Input data:
- - -

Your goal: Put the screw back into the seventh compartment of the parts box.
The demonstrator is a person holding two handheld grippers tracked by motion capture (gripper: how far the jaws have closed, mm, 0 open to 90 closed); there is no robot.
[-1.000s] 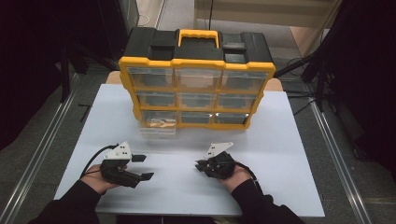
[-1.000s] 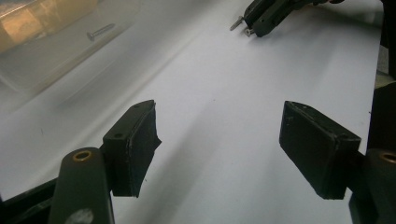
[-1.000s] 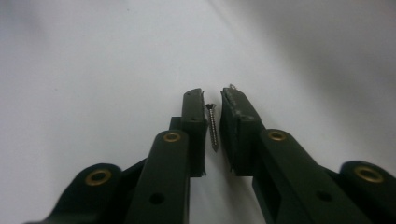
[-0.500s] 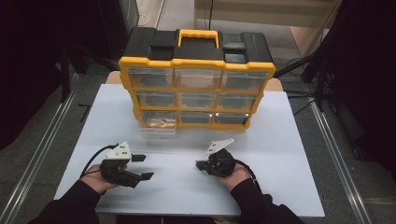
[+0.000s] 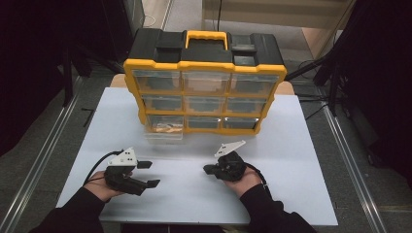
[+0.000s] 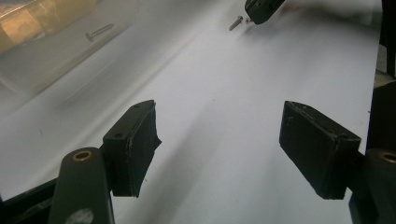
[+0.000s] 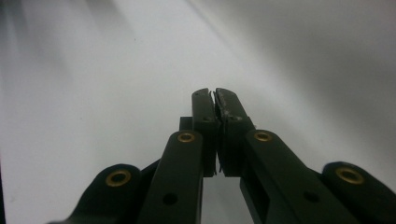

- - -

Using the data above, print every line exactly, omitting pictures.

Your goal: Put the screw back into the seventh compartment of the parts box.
The demonstrator is a person holding two handheld grippers tracked by motion capture (gripper: how far the jaws have closed, mm, 0 open to 90 closed); there is no robot.
[-1.000s] 
[-1.000s] 
[-1.000s] 
[-0.500s] 
[+0.000s] 
[+0.000s] 
[+0.000s] 

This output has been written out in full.